During the first couple of weeks after my funding suddenly ran dry, I actually seemed busier than I was before I left work. At first, writing two papers (now submitted) consumed almost all of my waking time. Add to this the time spent on the telephone, or in person, sorting my dwindling personal finances. I was nearly fit to drop by the time I departed on a much-needed holiday.

It was during this peaceful sojourn that I started to realise what a rare privilege I had been given: weeks or possibly months of unadulterated spare time. I am free of the burden of travelling to work every day, of being at work, of travelling home, and of making that difficult switch into domestic mode when I arrive at home at the end of the day. True, now I have to survive without a salary and to deal with the frustration and uncertainty of a career on hold, but the advantages of being unemployed are not minor.

Maybe you don't see it that way. Maybe you feel sorry for me. Well, let me try to convince you that you shouldn't. You see, even though this spell of unemployment is still only a few weeks old, I have already used it well, and accomplished a number of important things.

  • I am having a thorough rest. Like many other professions, science has a great potential to sap you dry.

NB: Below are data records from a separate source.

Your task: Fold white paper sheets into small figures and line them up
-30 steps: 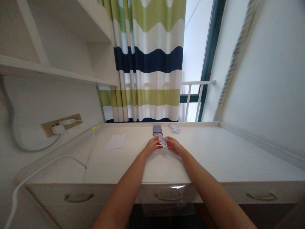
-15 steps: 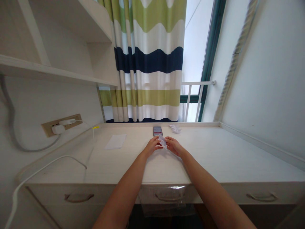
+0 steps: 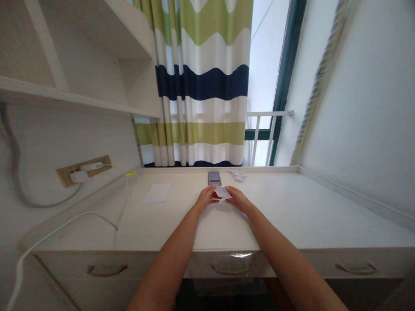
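Observation:
Between my two hands is a small piece of folded white paper [image 3: 223,192], held just above the desk. My left hand [image 3: 205,198] pinches its left side, the thumb below and fingers curled behind. At the opposite side, my right hand [image 3: 237,198] grips the paper's edge with thumb and fingers. Just beyond my hands lies a phone [image 3: 214,178] with its screen lit. Right of the phone rests a cluster of folded white paper pieces [image 3: 238,175]; their exact shape is too small to make out.
A stack of white paper sheets [image 3: 157,193] lies on the left of the white desk [image 3: 292,207]. A white cable [image 3: 94,213] crosses the desk's left end. Plugs sit in a wall socket [image 3: 83,171]. Shelves [image 3: 136,82] overhang at upper left, and a striped curtain [image 3: 207,108] hangs behind.
The folded paper has turned from a narrow, upright, pointed look to a flatter, wider one between my fingers. My hands stay in nearly the same place.

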Demonstrator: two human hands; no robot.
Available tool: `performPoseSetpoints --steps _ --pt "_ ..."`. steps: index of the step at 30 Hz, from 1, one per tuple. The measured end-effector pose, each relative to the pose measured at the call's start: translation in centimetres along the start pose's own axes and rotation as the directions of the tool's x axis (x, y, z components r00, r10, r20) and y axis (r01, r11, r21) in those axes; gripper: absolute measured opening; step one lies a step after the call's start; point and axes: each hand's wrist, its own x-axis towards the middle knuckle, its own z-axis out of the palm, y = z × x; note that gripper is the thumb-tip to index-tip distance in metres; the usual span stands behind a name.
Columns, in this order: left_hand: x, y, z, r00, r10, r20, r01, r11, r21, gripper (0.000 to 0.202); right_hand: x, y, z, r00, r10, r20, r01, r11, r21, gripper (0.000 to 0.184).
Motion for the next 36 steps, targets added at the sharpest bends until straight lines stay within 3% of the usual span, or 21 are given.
performPoseSetpoints --steps 6,15,23,32,36 --pt "0.1 0.3 -0.1 0.992 0.017 -0.124 -0.022 0.999 -0.041 0.025 0.0 0.0 -0.1 1.0 -0.006 0.004 0.006 1.0 0.029 0.022" --pt "0.2 0.2 -0.5 0.975 -0.007 -0.221 -0.002 0.999 -0.041 0.022 0.6 0.3 -0.6 0.987 -0.151 -0.053 0.153 0.988 0.021 0.022" --pt "0.9 -0.4 -0.8 0.972 -0.04 -0.23 0.047 0.999 0.026 0.021 1.4 1.1 -1.8 0.949 -0.167 -0.267 0.17 0.985 -0.014 0.02" --pt "3.7 0.1 2.5 0.972 -0.059 -0.228 0.096 0.983 0.157 0.019 2.6 1.2 -4.3 0.814 -0.195 -0.548 0.194 0.979 -0.06 0.017" --pt "5.4 -0.1 4.3 0.969 -0.054 -0.243 0.105 0.974 0.2 0.017 3.2 0.4 -5.8 0.768 -0.245 -0.592 0.217 0.969 -0.119 0.014"
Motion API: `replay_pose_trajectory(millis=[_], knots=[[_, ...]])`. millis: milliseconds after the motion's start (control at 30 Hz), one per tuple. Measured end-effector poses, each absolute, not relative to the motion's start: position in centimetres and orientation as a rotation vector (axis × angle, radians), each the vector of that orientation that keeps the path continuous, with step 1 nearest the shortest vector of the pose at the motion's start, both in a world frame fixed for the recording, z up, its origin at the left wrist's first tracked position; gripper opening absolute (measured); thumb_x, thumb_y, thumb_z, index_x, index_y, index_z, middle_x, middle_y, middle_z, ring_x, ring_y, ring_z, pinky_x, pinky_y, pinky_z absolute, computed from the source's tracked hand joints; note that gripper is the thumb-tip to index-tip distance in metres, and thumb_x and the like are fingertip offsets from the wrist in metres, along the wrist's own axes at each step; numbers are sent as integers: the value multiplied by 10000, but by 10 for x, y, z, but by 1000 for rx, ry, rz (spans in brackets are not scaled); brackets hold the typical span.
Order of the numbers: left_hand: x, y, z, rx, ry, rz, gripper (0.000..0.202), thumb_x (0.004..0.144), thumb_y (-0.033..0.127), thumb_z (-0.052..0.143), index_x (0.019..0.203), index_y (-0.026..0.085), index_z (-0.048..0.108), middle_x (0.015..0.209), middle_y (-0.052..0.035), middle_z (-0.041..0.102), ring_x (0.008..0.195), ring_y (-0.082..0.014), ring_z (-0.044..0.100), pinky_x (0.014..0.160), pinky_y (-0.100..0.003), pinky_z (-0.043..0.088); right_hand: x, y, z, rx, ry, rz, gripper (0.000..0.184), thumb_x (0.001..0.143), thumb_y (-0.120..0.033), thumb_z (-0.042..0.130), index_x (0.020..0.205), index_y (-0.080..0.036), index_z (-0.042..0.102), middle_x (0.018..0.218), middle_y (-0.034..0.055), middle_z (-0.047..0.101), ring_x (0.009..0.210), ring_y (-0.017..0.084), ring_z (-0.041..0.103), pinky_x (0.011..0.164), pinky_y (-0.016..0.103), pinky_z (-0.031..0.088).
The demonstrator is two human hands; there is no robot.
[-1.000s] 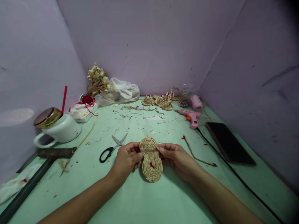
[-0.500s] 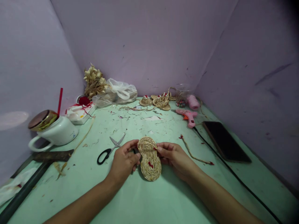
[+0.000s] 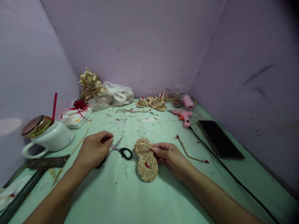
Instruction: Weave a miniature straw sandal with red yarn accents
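Observation:
My right hand (image 3: 167, 154) pinches the upper right edge of a woven straw sole (image 3: 147, 168) between thumb and fingers. The sole is coiled from braided cord, wide at both ends and narrower in the middle. A small red piece lies on its lower part, and red bits show at both sides of the upper part. To the left, my left hand (image 3: 97, 149) is over a pair of scissors (image 3: 126, 153), with thumb and fingers curled close together. Whatever sits between those fingertips, if anything, is too small to make out. The scissors lie with blades apart, one handle mostly behind the hand.
At right are a braided cord (image 3: 190, 155) with red ends, a pink glue gun (image 3: 184, 115) and a phone (image 3: 219, 140). A white mug (image 3: 56, 137) and a hammer (image 3: 30, 186) stand left. Woven pieces (image 3: 157, 102), a plastic bag (image 3: 116, 95) and pink thread (image 3: 188, 102) line the back.
My left hand has let go of the sole and moved left, over the scissors. My right hand still holds the sole. The view has shifted slightly.

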State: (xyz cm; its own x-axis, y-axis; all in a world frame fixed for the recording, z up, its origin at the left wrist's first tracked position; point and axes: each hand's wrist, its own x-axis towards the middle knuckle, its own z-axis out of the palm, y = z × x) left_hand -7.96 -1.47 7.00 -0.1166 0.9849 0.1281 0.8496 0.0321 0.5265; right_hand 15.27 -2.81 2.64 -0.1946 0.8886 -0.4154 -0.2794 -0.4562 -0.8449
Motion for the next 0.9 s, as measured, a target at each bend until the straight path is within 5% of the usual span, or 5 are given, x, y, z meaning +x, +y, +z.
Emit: replay_pose_trajectory(millis=[167, 267, 433, 600, 900], knots=[[-88, -15, 72, 2053, 2105, 465, 185, 710, 345, 484, 727, 217, 617, 657, -3, 643, 626, -177, 573, 570, -265, 390, 152, -28, 28, -1198, -783, 1770, 57, 658, -130, 625, 690, -83, 621, 574, 32, 589, 507, 96, 531, 510, 225, 444], [-82, -21, 70, 2150, 1932, 676, 155, 727, 328, 494, 741, 219, 603, 677, 1, 635, 630, -164, 571, 568, -251, 413, 151, -28, 29, -1194, -769, 1766, 43, 654, -123, 626, 680, -88, 624, 578, 31, 590, 510, 96, 536, 515, 227, 448], [-56, -40, 65, 2533, 1470, 1137, 149, 734, 196, 526, 875, 201, 575, 927, -47, 601, 878, -188, 560, 764, -284, 443, 150, -29, 28, -1204, -780, 1750, 60, 625, -144, 651, 651, -101, 618, 564, 19, 580, 488, 93, 524, 506, 235, 428], [-33, -56, 55, 2691, 1171, 1032, 376, 746, 104, 494, 1116, 171, 486, 1204, -125, 444, 1118, -248, 419, 915, -389, 382, 146, -36, 28, -1125, -909, 1812, 120, 591, -195, 674, 638, -102, 615, 505, -4, 551, 440, 72, 467, 487, 228, 364], [-20, -54, 29, 2447, 1127, 1070, 231, 746, 77, 490, 930, 169, 594, 973, -96, 537, 903, -189, 521, 752, -316, 464, 142, -40, 19, -1104, -976, 1872, 204, 529, -268, 719, 615, -115, 615, 491, -16, 538, 462, 79, 461, 502, 236, 344]])
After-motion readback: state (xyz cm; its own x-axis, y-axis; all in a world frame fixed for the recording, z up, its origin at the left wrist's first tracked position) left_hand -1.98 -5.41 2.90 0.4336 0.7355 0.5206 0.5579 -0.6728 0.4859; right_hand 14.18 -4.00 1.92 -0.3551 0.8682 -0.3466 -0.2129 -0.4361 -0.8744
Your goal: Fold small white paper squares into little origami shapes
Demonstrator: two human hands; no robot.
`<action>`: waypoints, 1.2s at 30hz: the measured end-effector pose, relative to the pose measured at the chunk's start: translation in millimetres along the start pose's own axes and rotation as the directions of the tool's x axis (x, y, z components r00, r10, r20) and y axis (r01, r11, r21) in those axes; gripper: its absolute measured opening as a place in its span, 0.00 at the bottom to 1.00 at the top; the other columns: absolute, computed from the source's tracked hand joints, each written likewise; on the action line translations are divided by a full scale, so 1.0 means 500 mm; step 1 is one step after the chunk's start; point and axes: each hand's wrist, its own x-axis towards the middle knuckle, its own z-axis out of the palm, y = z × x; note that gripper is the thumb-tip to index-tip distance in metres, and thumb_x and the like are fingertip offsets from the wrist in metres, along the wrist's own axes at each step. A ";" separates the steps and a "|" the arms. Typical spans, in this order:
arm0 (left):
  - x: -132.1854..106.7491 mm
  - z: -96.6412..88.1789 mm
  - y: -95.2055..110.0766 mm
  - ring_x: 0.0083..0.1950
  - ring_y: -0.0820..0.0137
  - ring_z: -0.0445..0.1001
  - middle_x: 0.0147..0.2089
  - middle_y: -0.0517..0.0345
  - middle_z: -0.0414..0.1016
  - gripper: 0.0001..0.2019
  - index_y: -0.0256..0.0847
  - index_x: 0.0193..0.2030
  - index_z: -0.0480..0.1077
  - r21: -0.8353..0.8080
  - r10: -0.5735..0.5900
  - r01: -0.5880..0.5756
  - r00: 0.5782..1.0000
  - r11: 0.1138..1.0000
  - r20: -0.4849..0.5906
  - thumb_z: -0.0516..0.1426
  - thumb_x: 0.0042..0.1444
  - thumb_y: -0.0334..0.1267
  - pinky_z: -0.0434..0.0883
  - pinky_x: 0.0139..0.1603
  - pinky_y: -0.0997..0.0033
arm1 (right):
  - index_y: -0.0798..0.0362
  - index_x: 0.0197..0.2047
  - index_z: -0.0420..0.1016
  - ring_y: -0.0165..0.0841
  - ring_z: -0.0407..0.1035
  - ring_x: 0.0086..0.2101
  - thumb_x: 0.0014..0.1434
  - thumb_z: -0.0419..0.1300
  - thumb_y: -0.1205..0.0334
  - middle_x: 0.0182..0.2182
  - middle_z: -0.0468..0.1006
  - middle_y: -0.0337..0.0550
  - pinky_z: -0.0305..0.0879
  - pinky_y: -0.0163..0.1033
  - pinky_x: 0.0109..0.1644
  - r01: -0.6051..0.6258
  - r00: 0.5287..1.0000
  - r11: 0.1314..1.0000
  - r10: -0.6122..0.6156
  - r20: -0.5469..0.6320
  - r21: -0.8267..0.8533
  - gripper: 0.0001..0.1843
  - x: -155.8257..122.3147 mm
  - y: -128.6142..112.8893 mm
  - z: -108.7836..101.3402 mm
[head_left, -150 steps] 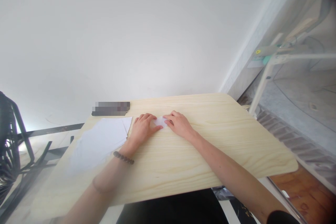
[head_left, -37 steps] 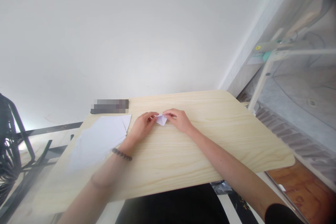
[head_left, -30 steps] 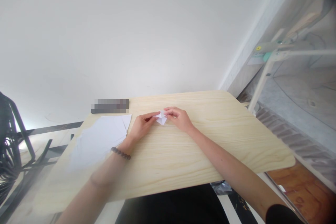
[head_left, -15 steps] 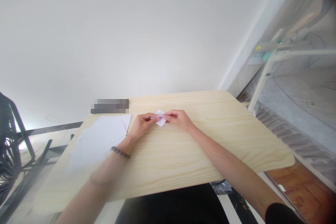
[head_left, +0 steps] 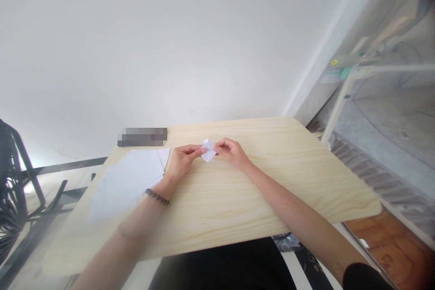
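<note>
A small folded piece of white paper (head_left: 208, 150) is held just above the light wooden table (head_left: 258, 190), near its far middle. My left hand (head_left: 182, 161) pinches the paper's left side with thumb and fingertips; a dark bead bracelet (head_left: 157, 197) sits on that wrist. My right hand (head_left: 232, 153) pinches the paper's right side, its fingers curled. Both forearms reach across the table from the near edge.
A loose stack of white paper sheets (head_left: 129, 180) lies on the table's left part. A dark flat object (head_left: 142, 137) rests at the far left edge by the white wall. A black wire frame (head_left: 13, 186) stands at left, a white metal stand (head_left: 343, 95) at right.
Five seconds ago both hands pressed the small paper flat on the table. Since then they have lifted it slightly and now pinch it from both sides, the paper turned up more.
</note>
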 end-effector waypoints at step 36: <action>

Stepping outside of day-to-day science has given my energy a massive boost. The effect was not immediate. It took weeks before I started to feel fresh when I woke up. I was so worn down that it took that long to recover. It's remarkable what the human body (and mind) can withstand. I'm glad to have freed them--mind and body--for a time from the punishing schedule they're accustomed to. I have promised myself things will be different when I get back in. We will see.

  • I have kept a foot in the lab door. From time to time I pop into work, as and when the need arises. Only the odd day each month, you understand; I'm not hanging out there pretending I'm still employed. When referees asked for an additional control experiment recently, I went in for the day and sorted it. This keeps me visible, which does no harm; who knows which group leader might have an upcoming vacancy for a postdoc, especially for one who can offer immediate availability.

  • I am casting more grant nets. I am a named researcher on three very different grant proposals, the funding of any of which would restart my arrested career, not to mention my livelihood, for the next 3 years. Two of the three have been submitted; the third will be soon. I have cast my net wide to maximise the chances of success; each proposal has gone to a different research council committee. If I was in a comfy (e.g., employed) position, I probably wouldn't have considered projects so different from each other. I have the right of first refusal on all three of these jobs, should the funding arise, a fact that I consider not just practically advantageous but also flattering. All that local networking has clearly paid off--or will have paid off if one of these proposals is funded.

  • I am rediscovering who I was before I became a scientist. I am busy avoiding a pre-mid-life crisis. You see, it has been a long time since I was free to do more or less whatever I please. In the last 10 years, my life has become complicated and sometimes I have felt pulled in so many different directions; in my twenties I never dreamt that life could ever get as busy as it has. In the last weeks, I have taken up hobbies, sports, and other pleasurable, long-suspended pastimes. I have got parts of my old life back and, for now, it feels great.

  • I am immersed in domestic life. Whether it's taking my children to school, hanging out the washing, or cooking dinner, I am now much more immersed in the domestic world. Indeed, some skills long since mothballed have re-emerged. Okay, my children have eaten some strange meals over the last few weeks, but this has meant there is less pressure on my hard-working wife, which means greater marital harmony.

  • I am getting my house in order. Do-it-yourself, home improvement-- call it what you will--I have been ticking off job after job on my domestic to-do list. A hammer and some nails feels crude and blunt compared to a pipette and a box of tips, but it's all rather liberating.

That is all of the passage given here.